## Task statement
Full transcription, minus images: write out the listing below exactly as it appears.

## Supplied information
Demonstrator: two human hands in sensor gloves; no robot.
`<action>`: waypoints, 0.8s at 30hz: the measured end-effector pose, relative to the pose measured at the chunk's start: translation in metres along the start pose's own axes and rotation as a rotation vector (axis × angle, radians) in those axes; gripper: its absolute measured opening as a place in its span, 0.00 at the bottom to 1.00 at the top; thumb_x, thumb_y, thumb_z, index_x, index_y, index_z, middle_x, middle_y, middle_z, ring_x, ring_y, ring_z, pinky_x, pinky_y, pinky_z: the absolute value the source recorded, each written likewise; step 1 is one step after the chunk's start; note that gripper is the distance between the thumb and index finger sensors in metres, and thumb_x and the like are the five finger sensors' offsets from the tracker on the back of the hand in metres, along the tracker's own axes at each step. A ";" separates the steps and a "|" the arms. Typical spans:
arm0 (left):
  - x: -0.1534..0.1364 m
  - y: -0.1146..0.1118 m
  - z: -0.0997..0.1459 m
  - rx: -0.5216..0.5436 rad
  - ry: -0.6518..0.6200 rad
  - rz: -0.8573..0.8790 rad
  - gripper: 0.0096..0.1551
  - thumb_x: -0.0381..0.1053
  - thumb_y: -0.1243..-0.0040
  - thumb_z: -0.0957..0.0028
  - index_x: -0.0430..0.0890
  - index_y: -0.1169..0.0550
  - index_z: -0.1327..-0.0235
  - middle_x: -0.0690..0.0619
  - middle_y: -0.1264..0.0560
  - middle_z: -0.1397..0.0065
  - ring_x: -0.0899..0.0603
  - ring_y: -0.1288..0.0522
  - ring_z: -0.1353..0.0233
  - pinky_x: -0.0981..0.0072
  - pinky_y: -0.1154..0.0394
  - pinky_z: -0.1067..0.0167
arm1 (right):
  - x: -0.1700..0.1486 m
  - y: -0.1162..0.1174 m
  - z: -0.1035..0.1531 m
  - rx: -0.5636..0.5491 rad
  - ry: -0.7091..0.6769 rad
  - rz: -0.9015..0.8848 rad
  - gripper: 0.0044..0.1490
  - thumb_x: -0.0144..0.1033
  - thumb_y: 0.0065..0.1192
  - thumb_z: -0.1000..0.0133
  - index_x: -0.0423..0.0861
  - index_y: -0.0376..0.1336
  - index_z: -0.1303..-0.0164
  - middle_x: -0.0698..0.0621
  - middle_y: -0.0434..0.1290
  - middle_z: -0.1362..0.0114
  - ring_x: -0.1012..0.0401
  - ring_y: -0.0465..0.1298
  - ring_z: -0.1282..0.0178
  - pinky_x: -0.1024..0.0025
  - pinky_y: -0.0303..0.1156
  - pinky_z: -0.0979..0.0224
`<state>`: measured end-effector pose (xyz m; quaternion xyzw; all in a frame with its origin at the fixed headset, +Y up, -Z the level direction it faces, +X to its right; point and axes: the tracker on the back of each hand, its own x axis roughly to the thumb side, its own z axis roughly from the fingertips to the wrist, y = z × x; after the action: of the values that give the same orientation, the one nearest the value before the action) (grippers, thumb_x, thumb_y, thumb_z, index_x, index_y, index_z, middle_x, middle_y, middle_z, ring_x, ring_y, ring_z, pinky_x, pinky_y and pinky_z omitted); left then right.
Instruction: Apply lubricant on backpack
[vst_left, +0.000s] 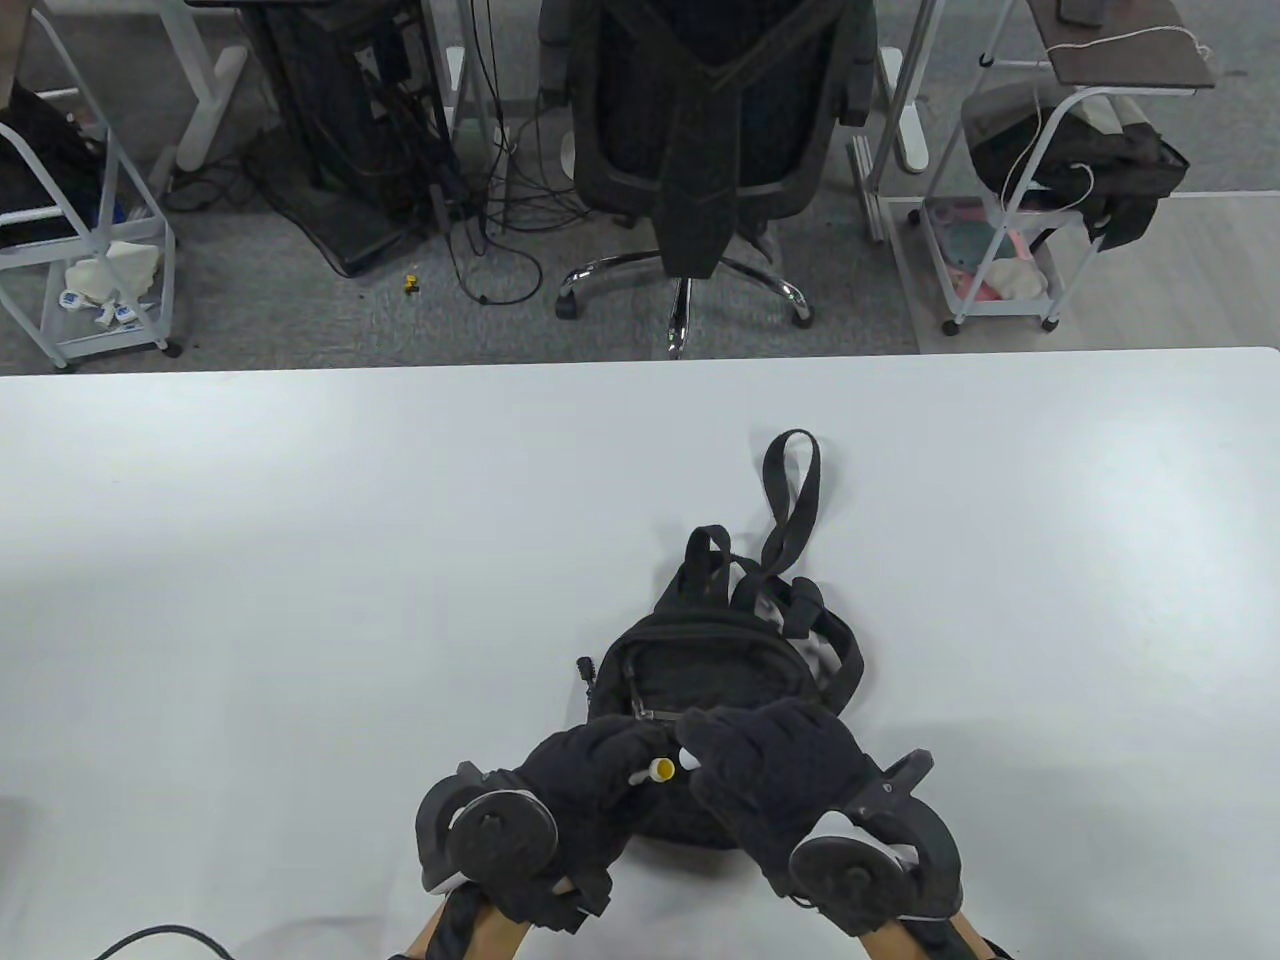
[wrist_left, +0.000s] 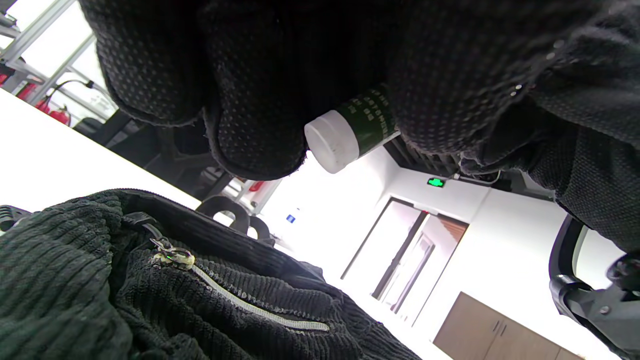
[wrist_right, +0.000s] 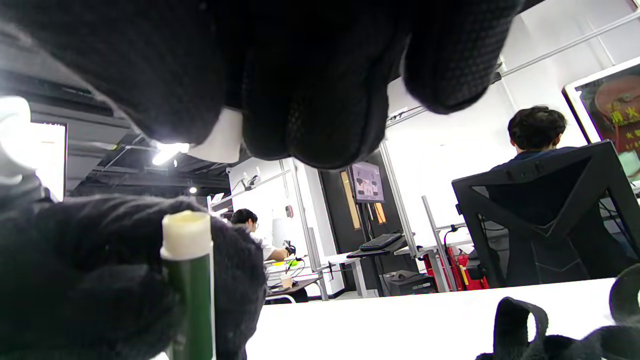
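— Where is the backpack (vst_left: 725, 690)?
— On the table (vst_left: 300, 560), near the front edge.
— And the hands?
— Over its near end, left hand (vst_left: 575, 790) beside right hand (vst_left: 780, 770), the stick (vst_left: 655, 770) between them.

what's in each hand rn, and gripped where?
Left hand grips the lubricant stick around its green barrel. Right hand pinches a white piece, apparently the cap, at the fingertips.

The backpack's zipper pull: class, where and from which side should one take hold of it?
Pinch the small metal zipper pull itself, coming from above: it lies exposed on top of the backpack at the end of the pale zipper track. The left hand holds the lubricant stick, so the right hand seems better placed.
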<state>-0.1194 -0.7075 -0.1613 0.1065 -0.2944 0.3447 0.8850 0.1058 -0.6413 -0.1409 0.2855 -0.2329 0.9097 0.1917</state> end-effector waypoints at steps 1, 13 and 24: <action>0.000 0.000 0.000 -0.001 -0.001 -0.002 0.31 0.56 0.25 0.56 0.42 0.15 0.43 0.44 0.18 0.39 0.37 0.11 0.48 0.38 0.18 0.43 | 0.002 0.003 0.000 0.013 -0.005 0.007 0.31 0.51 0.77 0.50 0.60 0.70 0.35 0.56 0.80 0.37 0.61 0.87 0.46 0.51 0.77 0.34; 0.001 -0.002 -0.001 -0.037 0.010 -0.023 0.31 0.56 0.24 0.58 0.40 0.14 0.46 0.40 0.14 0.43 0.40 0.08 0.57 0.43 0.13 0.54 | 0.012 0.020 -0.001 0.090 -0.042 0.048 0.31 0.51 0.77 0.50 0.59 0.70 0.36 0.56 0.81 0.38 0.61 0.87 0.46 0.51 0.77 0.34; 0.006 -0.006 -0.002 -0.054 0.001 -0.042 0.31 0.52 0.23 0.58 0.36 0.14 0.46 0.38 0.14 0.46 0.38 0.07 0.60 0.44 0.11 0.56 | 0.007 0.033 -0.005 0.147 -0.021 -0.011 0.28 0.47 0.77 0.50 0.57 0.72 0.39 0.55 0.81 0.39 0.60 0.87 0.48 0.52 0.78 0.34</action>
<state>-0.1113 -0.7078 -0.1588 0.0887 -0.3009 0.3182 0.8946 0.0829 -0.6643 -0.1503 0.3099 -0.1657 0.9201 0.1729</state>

## Reply
Demonstrator: two human hands in sensor gloves; no robot.
`<action>`: waypoints, 0.8s at 30hz: the measured end-effector pose, relative to the pose measured at the chunk's start: translation in metres along the start pose's own axes and rotation as a rotation vector (axis × angle, radians) in those axes; gripper: its absolute measured opening as a place in its span, 0.00 at the bottom to 1.00 at the top; thumb_x, thumb_y, thumb_z, index_x, index_y, index_z, middle_x, middle_y, middle_z, ring_x, ring_y, ring_z, pinky_x, pinky_y, pinky_z: the absolute value the source recorded, each written likewise; step 1 is one step after the chunk's start; note that gripper is the distance between the thumb and index finger sensors in metres, and thumb_x and the like are the five finger sensors' offsets from the tracker on the back of the hand in metres, along the tracker's own axes at each step. A ";" separates the steps and a "|" the arms. Typical spans:
arm0 (left):
  - x: -0.1534..0.1364 m
  - y: -0.1146..0.1118 m
  - z: -0.0997..0.1459 m
  - rx: -0.5216..0.5436 rad
  - ry: -0.6518..0.6200 rad
  - rz: -0.8573..0.8790 rad
  - gripper: 0.0096..0.1551
  - thumb_x: -0.0381..0.1053
  - thumb_y: -0.1243..-0.0040
  - thumb_z: -0.0957..0.0028
  - index_x: -0.0430..0.0890
  - index_y: -0.1169..0.0550
  - index_z: -0.1327..-0.0235
  - middle_x: -0.0690..0.0619
  - middle_y: -0.1264..0.0560
  - middle_z: -0.1397..0.0065
  - ring_x: -0.0899..0.0603
  - ring_y: -0.1288..0.0522
  - ring_z: -0.1353..0.0233
  - pinky_x: -0.0981..0.0072
  - pinky_y: -0.1154..0.0394
  - pinky_z: -0.1067..0.0167
arm1 (right):
  - x: -0.1700..0.1486 m
  - y: -0.1162..0.1174 m
  - z: -0.1035..0.1531 m
  - rx: -0.5636..0.5491 rad
  - ry: -0.7091..0.6769 rad
  - rz: -0.9015..0.8848 rad
  - gripper: 0.0044..0.1490
  - thumb_x: -0.0144..0.1033
  - thumb_y: 0.0065..0.1192
  - thumb_z: -0.1000..0.0133
  - index_x: -0.0423..0.0861
  - index_y: -0.0376..0.1336
  - index_z: -0.1303..-0.0164
  - middle_x: -0.0698..0.0621
  - middle_y: -0.0434..0.1290
  - middle_z: -0.1362..0.0114
  - ring_x: -0.1012..0.0401
  - ring_y: -0.0465..0.1298
  - ring_z: -0.1282..0.0178
  - pinky_x: -0.1024..0.0025
  - pinky_y: -0.0303..0.1156
  - pinky_z: -0.0979..0.0224
`<state>`: measured end-effector pose (xyz m; quaternion xyzw; all in a frame with its origin at the fixed headset, +Y up, -Z the level direction it faces, +X to its right; point and axes: the tracker on the back of each hand, its own x axis roughly to the thumb side, its own z axis roughly from the fingertips to the wrist, y = z × x; after the action: of the values that give the same orientation, the one nearest the value before the action) (grippers, thumb_x, thumb_y, thumb_z, index_x, index_y, index_z, middle_x, middle_y, middle_z, ring_x, ring_y, ring_z, pinky_x, pinky_y and pinky_z omitted); left then right.
Instruction: Apply lubricant on backpack
[vst_left, +0.000s] 
[wrist_left, +0.000s] 
[wrist_right, +0.000s] 
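— Where is the backpack (vst_left: 725, 690)?
— On the table (vst_left: 300, 560), near the front edge.
— And the hands?
— Over its near end, left hand (vst_left: 575, 790) beside right hand (vst_left: 780, 770), the stick (vst_left: 655, 770) between them.

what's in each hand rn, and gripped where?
Left hand grips the lubricant stick around its green barrel. Right hand pinches a white piece, apparently the cap, at the fingertips.

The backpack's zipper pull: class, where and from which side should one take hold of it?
Pinch the small metal zipper pull itself, coming from above: it lies exposed on top of the backpack at the end of the pale zipper track. The left hand holds the lubricant stick, so the right hand seems better placed.
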<state>-0.1194 -0.7075 -0.1613 0.1065 -0.2944 0.3447 0.8850 0.1058 -0.6413 -0.1409 0.2855 -0.2329 0.9097 0.1917</state> end-effector waypoints at steps 1, 13 and 24: <action>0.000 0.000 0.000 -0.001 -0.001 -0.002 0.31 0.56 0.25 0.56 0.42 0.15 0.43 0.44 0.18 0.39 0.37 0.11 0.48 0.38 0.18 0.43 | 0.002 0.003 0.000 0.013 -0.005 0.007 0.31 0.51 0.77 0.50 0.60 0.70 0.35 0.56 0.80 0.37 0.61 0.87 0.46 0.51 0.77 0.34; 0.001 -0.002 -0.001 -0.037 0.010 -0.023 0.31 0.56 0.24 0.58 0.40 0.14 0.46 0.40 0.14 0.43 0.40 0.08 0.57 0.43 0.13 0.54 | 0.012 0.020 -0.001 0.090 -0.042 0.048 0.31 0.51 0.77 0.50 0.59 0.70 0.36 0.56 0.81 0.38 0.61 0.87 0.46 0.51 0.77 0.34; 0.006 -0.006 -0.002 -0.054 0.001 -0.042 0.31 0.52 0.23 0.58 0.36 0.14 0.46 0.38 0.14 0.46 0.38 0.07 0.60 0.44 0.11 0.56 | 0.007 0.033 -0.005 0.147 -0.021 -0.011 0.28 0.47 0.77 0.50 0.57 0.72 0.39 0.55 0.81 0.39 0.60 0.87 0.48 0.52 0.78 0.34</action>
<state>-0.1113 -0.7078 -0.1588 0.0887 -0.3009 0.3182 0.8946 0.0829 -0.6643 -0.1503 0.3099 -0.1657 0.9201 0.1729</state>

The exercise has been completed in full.